In January 2023 it was announced that Disney+ had greenlit an adaptation of the Shardlake novels to be produced by The Forge, part of Banijay. The series consists of four episodes, that are directed by Justin Chadwick from a script written by Stephen Butchard. John Griffin is producing the series, with executive producers George Ormond and Mark Pybus for The Forge, Stevie Lee for Runaway Fridge, and Lee Mason for Disney+.

===Casting===
Arthur Hughes was confirmed in the role of Shardlake. Sean Bean was confirmed in the role of Thomas Cromwell. In February 2024 Irfan Shamji, David Pearse, Miles Barrow, Mike Noble and Kimberley Nixon were confirmed in the cast. The cast also includes Babou Ceesay, Paul Kaye, Ruby Ashbourne Serkis, Peter Firth, Matthew Steer, Brian Vernel, and Joe Barber.

===Filming===
By March 2023 principal photography had begun with filming locations including Hungary, Romania and Austria. For the monastery, they used Hunedoara Castle, in Transylvania, and Kreuzenstein Castle, outside Vienna.

==Episodes==

| No. | Directed by | Written by | Original release date |
|---|---|---|---|
| 1 | Justin Chadwick | Stephen Butchard | 1 May 2024 |
| 2 | Justin Chadwick | Stephen Butchard | 1 May 2024 |
| 3 | Justin Chadwick | Stephen Butchard | 1 May 2024 |
| 4 | Justin Chadwick | Stephen Butchard | 1 May 2024 |

==Broadcast==
The series was available on Disney+ from 1 May 2024. It was broadcast on territorial television in the United Kingdom on ITV1 on 9 June 2025.

==Reception==
The review aggregator website Rotten Tomatoes reported a 79% approval rating with an average rating of 7.0/10, based on 19 critic reviews. The website's critics consensus reads, "Well acted if a bit unconvincing in its verisimilitude, Shardlakes fast pace keeps it from feeling like a dry tutoring lesson on Tudors intrigue." Metacritic, which uses a weighted average, assigned a score of 70 out of 100 based on 13 critics, indicating "generally favorable reviews".

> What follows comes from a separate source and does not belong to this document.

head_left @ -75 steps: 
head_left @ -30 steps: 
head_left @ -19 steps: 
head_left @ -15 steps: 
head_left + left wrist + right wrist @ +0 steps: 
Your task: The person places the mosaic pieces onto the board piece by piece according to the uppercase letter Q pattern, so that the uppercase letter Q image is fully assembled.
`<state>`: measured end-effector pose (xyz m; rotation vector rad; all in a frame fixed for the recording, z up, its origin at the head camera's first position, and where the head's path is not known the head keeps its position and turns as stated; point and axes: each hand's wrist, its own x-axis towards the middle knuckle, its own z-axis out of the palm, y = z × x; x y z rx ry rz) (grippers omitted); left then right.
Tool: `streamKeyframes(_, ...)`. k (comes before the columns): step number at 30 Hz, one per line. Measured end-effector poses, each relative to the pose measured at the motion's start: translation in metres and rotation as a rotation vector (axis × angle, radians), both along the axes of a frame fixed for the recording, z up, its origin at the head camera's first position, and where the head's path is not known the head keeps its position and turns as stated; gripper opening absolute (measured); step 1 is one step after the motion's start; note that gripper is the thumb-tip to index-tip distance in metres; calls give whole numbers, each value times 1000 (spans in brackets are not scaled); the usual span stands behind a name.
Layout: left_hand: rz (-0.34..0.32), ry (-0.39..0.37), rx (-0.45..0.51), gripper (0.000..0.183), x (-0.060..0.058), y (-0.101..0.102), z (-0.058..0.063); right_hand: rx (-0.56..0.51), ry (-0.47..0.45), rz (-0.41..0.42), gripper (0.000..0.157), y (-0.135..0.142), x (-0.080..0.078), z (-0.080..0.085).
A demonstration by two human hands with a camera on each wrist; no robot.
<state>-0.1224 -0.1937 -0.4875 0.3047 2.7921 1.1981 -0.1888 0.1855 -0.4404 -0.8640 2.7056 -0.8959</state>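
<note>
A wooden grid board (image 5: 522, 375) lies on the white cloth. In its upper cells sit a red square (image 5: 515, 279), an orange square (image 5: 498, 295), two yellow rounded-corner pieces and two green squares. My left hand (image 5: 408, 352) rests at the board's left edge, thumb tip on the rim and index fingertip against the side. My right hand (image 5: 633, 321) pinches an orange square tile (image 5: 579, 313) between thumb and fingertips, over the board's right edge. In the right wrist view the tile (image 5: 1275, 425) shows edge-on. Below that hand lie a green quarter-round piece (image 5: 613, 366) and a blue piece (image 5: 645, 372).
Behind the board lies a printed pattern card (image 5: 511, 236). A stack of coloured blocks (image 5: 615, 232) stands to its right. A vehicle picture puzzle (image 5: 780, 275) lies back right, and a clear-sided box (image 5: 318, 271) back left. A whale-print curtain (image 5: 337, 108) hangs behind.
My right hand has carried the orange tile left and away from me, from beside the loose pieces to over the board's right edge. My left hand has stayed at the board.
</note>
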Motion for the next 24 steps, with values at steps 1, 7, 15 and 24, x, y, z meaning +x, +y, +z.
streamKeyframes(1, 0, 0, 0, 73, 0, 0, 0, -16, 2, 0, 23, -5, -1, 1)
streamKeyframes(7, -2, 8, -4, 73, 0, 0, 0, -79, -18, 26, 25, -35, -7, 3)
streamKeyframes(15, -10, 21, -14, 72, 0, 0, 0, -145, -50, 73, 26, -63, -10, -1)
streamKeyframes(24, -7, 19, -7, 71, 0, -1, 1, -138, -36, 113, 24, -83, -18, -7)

Anita Singh in The Daily Telegraph called it a "solid, intelligent offering" and that Hughes "imbues Shardlake with a sense of fairness and decency without making him too much of a goody-two-shoes". Joel Golby in The Guardian wrote that "Hughes is superb" and that his "Holmes-Watson dynamic with Boyle's rogueish Jack Barak is very enjoyable". Vicky Jessop in The Evening Standard described it as "a tightly plotted, gorgeously atmospheric piece of television".